## [Task brief]
All of the data is to be copied without a single change.

## [Provided entries]
BEGIN

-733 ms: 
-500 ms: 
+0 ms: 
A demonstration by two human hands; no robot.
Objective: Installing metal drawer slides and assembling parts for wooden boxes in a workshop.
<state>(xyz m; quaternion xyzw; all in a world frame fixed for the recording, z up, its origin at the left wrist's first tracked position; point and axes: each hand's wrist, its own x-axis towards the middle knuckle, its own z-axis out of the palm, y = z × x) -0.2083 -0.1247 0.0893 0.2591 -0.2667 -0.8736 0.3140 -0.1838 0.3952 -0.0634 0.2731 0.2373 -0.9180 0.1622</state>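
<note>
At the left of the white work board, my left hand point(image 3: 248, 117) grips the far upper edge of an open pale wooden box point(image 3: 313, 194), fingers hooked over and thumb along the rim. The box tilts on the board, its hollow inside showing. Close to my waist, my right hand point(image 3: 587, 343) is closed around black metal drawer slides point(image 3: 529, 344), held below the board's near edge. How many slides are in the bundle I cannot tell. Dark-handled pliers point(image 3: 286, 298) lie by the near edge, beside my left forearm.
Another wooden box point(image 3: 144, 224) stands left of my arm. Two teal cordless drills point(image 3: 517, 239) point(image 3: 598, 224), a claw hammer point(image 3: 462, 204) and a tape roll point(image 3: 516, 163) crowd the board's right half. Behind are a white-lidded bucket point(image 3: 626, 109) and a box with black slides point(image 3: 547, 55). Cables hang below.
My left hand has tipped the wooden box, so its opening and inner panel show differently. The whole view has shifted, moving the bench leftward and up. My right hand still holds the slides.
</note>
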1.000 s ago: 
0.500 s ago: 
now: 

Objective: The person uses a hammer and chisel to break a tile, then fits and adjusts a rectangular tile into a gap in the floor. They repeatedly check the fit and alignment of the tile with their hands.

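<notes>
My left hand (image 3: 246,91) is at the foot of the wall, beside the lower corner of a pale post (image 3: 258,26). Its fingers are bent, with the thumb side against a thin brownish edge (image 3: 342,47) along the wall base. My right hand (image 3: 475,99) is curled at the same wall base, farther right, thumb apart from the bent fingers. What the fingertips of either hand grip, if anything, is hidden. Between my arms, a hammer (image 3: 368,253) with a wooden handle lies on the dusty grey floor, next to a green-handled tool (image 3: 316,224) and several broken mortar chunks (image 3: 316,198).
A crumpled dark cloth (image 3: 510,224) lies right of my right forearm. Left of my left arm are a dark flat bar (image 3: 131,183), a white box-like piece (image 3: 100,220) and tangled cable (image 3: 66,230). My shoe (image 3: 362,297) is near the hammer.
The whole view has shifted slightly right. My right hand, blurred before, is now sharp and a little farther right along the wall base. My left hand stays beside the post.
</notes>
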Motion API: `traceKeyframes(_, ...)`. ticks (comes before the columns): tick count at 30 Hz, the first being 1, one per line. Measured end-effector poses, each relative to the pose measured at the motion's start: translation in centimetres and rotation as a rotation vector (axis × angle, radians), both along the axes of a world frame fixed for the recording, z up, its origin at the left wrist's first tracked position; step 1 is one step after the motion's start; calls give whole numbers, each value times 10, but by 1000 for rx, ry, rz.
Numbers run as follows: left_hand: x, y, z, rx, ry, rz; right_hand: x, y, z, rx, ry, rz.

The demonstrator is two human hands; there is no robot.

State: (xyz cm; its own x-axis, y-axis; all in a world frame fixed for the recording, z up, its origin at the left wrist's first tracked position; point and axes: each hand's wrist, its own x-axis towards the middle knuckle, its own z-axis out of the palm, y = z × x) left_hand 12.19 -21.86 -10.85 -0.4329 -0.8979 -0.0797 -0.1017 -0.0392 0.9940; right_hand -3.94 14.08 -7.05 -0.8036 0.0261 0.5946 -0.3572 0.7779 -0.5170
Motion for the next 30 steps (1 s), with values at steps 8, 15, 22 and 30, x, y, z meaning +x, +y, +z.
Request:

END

## [Exercise solution]
-733 ms: 
-500 ms: 
+0 ms: 
A demonstration by two human hands; no robot.
Objective: Installing metal drawer slides and assembling parts for wooden boxes in a workshop.
<state>(xyz m; quaternion xyzw; all in a world frame fixed for the recording, z up, its origin at the left wrist's first tracked position; point and axes: each hand's wrist, its own x-axis towards the middle knuckle, its own z-axis out of the palm, y = z × x) -0.2083 -0.1247 0.0893 0.2591 -0.2667 -0.8736 0.3140 -0.1838 0.3952 -0.0634 0.2731 0.2373 -0.9180 0.1622</state>
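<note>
At the left of the white work board, my left hand point(image 3: 248, 117) grips the far upper edge of an open pale wooden box point(image 3: 313, 194), fingers hooked over and thumb along the rim. The box tilts on the board, its hollow inside showing. Close to my waist, my right hand point(image 3: 587, 343) is closed around black metal drawer slides point(image 3: 529, 344), held below the board's near edge. How many slides are in the bundle I cannot tell. Dark-handled pliers point(image 3: 286, 298) lie by the near edge, beside my left forearm.
Another wooden box point(image 3: 144, 224) stands left of my arm. Two teal cordless drills point(image 3: 517, 239) point(image 3: 598, 224), a claw hammer point(image 3: 462, 204) and a tape roll point(image 3: 516, 163) crowd the board's right half. Behind are a white-lidded bucket point(image 3: 626, 109) and a box with black slides point(image 3: 547, 55). Cables hang below.
My left hand has tipped the wooden box, so its opening and inner panel show differently. The whole view has shifted, moving the bench leftward and up. My right hand still holds the slides.
</note>
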1.000 s ago: 
0.500 s ago: 
now: 

Objective: The person uses a hammer and chisel to break a tile, then fits and adjusts a rectangular tile into a gap in the floor. They repeatedly check the fit and alignment of the tile with their hands.

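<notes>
My left hand (image 3: 246,91) is at the foot of the wall, beside the lower corner of a pale post (image 3: 258,26). Its fingers are bent, with the thumb side against a thin brownish edge (image 3: 342,47) along the wall base. My right hand (image 3: 475,99) is curled at the same wall base, farther right, thumb apart from the bent fingers. What the fingertips of either hand grip, if anything, is hidden. Between my arms, a hammer (image 3: 368,253) with a wooden handle lies on the dusty grey floor, next to a green-handled tool (image 3: 316,224) and several broken mortar chunks (image 3: 316,198).
A crumpled dark cloth (image 3: 510,224) lies right of my right forearm. Left of my left arm are a dark flat bar (image 3: 131,183), a white box-like piece (image 3: 100,220) and tangled cable (image 3: 66,230). My shoe (image 3: 362,297) is near the hammer.
The whole view has shifted slightly right. My right hand, blurred before, is now sharp and a little farther right along the wall base. My left hand stays beside the post.
</notes>
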Motion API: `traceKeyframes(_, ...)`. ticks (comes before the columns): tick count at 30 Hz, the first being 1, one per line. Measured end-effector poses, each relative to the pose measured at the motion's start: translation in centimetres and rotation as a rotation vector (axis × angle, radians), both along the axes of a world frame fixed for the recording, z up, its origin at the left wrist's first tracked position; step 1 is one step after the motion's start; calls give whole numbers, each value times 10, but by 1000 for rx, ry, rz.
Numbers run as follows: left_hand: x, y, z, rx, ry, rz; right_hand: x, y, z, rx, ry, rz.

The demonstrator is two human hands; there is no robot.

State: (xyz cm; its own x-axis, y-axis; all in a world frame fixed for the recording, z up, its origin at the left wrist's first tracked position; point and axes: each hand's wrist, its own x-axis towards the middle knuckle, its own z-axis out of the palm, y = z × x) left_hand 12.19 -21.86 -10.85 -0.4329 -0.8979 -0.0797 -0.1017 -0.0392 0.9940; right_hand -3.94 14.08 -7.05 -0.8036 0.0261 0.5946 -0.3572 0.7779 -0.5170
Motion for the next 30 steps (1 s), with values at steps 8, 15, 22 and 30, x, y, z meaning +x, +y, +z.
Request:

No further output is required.